What this task involves:
Lines holding the word "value" are the ones to copy from the data below.

Material provided:
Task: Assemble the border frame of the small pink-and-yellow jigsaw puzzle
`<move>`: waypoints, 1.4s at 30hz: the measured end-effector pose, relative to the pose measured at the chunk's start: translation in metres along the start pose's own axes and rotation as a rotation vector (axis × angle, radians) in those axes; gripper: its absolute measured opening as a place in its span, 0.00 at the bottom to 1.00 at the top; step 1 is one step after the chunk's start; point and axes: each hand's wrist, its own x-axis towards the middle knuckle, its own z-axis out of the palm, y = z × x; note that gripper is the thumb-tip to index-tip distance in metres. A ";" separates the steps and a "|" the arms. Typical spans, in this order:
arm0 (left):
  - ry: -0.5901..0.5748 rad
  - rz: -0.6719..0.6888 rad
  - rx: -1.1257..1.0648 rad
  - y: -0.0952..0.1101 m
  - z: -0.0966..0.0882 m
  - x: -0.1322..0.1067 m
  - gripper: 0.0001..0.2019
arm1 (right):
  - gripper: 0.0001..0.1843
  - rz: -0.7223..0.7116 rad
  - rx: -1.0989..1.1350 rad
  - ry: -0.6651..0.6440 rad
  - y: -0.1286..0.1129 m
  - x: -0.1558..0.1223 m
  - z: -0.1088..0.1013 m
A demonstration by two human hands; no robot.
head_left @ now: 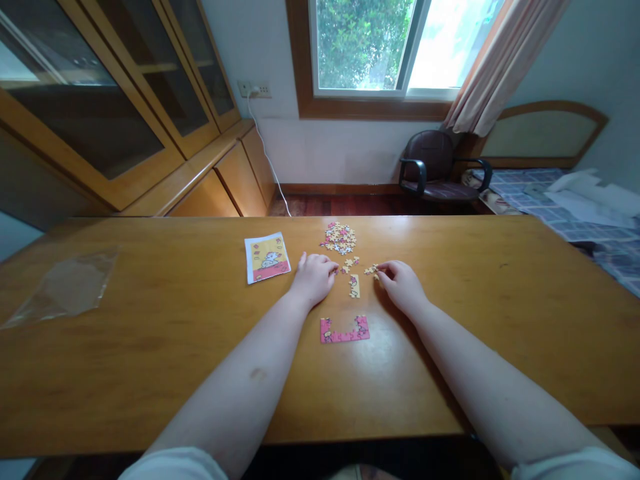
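Because a few loose puzzle pieces (347,269) lie central, probably for easy reach, the left hand (315,277) flanks them at nine o'clock, the right hand (401,285) at three; whether either grip clasps one, I cannot tell

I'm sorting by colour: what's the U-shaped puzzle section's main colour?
The U-shaped puzzle section is mainly pink, clearest in the head view.

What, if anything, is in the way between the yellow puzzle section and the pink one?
Nothing visible: only tabletop shows between the yellow section and the pink section. Left hand and right hand lie to either side.
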 end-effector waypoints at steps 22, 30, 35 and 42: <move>0.023 -0.025 0.055 0.004 -0.006 -0.005 0.07 | 0.07 -0.033 0.025 -0.011 -0.001 0.000 -0.001; 0.019 0.003 -0.013 0.001 -0.013 -0.005 0.08 | 0.07 -0.038 0.024 -0.015 0.001 0.001 0.000; -0.114 0.098 -0.012 -0.006 -0.023 -0.012 0.17 | 0.07 -0.040 0.018 -0.014 0.000 0.001 0.000; -0.106 0.084 -0.038 -0.008 -0.019 -0.010 0.08 | 0.07 -0.043 0.022 -0.016 0.001 0.001 0.001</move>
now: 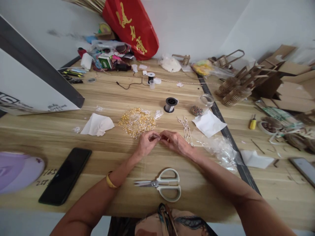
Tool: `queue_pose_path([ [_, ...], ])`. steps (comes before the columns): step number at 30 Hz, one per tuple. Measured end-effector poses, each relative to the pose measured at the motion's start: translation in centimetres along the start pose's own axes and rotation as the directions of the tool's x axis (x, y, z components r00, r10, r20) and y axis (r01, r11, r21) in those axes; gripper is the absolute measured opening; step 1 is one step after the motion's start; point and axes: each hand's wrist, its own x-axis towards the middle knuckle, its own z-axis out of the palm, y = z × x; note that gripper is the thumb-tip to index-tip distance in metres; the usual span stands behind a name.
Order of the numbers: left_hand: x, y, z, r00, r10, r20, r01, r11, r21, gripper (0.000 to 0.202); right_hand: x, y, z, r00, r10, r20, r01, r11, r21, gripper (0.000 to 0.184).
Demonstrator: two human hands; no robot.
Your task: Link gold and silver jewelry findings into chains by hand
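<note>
My left hand (147, 143) and my right hand (175, 141) meet fingertip to fingertip above the table, both pinched closed. Whatever sits between the fingers is too small to name; a faint thin thread seems to hang below the left one. Just beyond the left hand lies a tangled pile of gold and silver chains (137, 122). Beaded strands (186, 129) rest to the right of my right hand. A spool of silver wire (170, 105) stands behind the hands. Nearer my body are scissors (157, 184) with pale handles, blades pointing left.
A black phone (65, 177) and a white cloth (97, 124) lie on the left, beside a large box (36, 82). To the right are a jar of beads (197, 109), a white paper (209, 123), plastic bags (222, 150) and woven baskets (232, 88). A red bag (133, 29) leans at the back.
</note>
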Motion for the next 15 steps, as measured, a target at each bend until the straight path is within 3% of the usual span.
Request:
queue_pose_path([
  [10, 0.0, 0.1, -0.1, 1.000, -0.014, -0.019, 0.014, 1.000, 0.027, 0.007, -0.9, 0.5, 0.6, 0.996, -0.077, -0.040, 0.075, 0.996, -0.056, 0.012],
  [15, 0.0, -0.2, -0.2, 0.999, -0.016, -0.032, 0.018, 0.999, 0.047, 0.010, -1.3, 1.0, 1.0, 0.989, -0.131, -0.070, 0.114, 0.972, -0.205, 0.016],
])
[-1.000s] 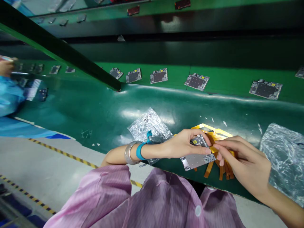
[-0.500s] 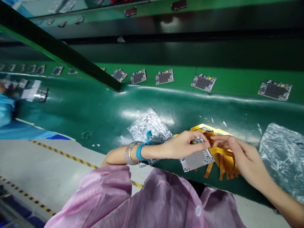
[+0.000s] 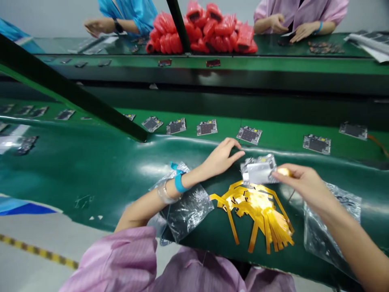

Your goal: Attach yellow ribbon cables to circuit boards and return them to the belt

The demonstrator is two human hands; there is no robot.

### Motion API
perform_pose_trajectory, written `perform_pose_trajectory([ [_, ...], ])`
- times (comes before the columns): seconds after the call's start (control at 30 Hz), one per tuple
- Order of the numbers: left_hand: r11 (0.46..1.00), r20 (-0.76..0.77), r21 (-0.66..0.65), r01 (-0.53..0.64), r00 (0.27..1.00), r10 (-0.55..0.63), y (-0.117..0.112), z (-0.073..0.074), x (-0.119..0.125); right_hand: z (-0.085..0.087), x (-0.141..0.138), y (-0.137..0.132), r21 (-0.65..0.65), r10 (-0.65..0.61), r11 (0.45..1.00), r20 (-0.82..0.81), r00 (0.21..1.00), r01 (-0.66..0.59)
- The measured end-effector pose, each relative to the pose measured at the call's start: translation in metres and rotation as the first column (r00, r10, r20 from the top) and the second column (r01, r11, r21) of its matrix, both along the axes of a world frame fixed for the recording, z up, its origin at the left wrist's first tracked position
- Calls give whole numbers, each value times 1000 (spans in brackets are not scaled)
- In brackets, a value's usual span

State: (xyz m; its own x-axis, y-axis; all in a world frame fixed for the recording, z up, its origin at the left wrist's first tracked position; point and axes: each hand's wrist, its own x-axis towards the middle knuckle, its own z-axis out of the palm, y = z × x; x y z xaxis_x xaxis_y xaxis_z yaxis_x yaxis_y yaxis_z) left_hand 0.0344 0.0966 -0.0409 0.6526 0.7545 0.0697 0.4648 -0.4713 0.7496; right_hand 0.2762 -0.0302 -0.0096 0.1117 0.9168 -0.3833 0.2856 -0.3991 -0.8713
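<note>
My right hand (image 3: 299, 180) pinches the right edge of a circuit board (image 3: 259, 170), raised over the bench and slightly blurred. A shiny orange strip shows at those fingertips; what it belongs to I cannot make out. My left hand (image 3: 223, 157), wearing a blue wrist strap (image 3: 180, 182), is free of any object, its thumb and fingers apart. It hovers by the belt's front edge, close below another circuit board (image 3: 249, 134). Under the raised board lies a fanned pile of orange flex cables (image 3: 258, 211).
Several circuit boards, including one (image 3: 207, 127), lie along the green belt (image 3: 227, 121). Clear plastic bags (image 3: 191, 211) lie on the bench at either side of the cables. A green post (image 3: 75, 89) slants across the left. Co-workers' hands (image 3: 278, 24) and red bundles (image 3: 206, 30) are beyond.
My right hand has lifted the circuit board away from the cable pile toward the belt. My left hand has let go of it and moved forward. The view has tilted up.
</note>
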Motion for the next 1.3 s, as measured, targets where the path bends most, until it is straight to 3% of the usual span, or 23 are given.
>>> perform_pose_trajectory([
  [0.13, 972, -67, 235, 1, 998, 15, 62, -18, 39, -2, 48, 64, 282, -262, 927, 16, 965, 247],
  [0.27, 969, -260, 162, 188, 955, -142, 90, -31, 78, -15, 76, 107, 342, -397, 881, 160, 904, 326],
  [0.33, 972, -282, 133, 192, 948, -149, 95, -33, 87, -23, 73, 104, 416, -487, 836, 262, 834, 358],
  [0.4, 978, -261, 138, 156, 958, -116, 97, -32, 87, -31, 60, 84, 485, -503, 817, 334, 797, 313],
  [0.47, 982, -216, 156, 107, 974, -72, 97, -28, 81, -36, 38, 55, 491, -393, 853, 375, 839, 180],
  [0.53, 982, -153, 182, 45, 988, -17, 94, -22, 73, -39, 14, 24, 420, -139, 907, 396, 907, -44],
  [0.57, 981, -88, 194, -6, 996, 24, 91, -18, 68, -40, 3, 11, 364, 12, 915, 402, 916, -172],
  [0.63, 974, 115, 186, -133, 987, 113, 82, -9, 56, -43, -16, -10, 254, 262, 881, 441, 859, -399],
  [0.73, 965, 415, 62, -256, 886, 208, 62, 6, 34, -47, -32, -25, 159, 394, 831, 507, 767, -532],
  [0.9, 956, 490, -199, -216, 823, 288, 15, 26, -5, -49, -47, -24, 77, 437, 818, 560, 704, -570],
  [0.97, 915, 445, -356, -190, 826, 345, -7, 29, -18, -49, -50, -22, 76, 449, 812, 552, 703, -579],
  [1.07, 807, 344, -581, -110, 865, 366, -38, 30, -32, -47, -49, -20, 78, 463, 808, 529, 711, -584],
  [1.17, 745, 262, -662, -74, 909, 323, -64, 28, -40, -42, -43, -22, 162, 412, 832, 461, 786, -531],
  [1.3, 723, 206, -689, -43, 946, 252, -89, 24, -44, -28, -43, -33, 294, 164, 925, 265, 950, -242],
])
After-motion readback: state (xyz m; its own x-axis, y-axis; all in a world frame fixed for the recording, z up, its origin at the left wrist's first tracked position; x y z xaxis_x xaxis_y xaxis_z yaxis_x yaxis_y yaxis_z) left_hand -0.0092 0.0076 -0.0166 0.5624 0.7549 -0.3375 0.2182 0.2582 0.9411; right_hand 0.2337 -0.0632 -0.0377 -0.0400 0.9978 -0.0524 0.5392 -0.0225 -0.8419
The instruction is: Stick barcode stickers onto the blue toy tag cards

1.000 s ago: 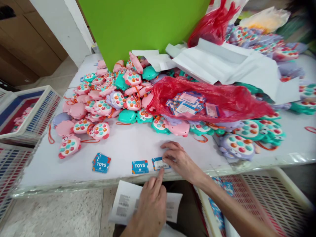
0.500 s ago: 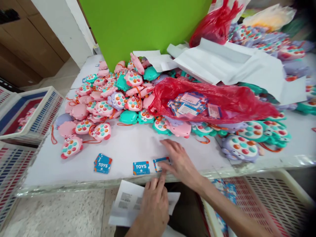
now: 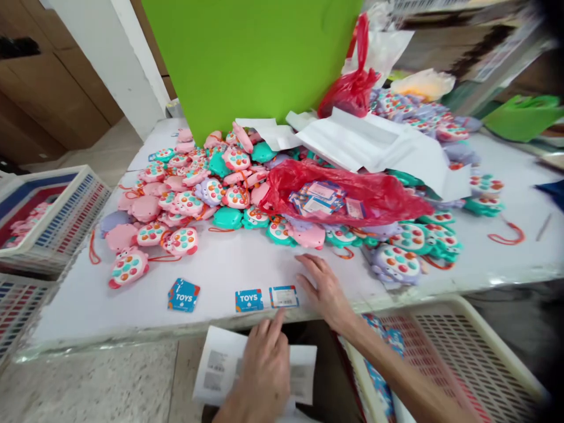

Answer space:
- Calls give whole numbers, each value times 1000 (spans in brackets are not scaled)
- In brackets, a value's usual span

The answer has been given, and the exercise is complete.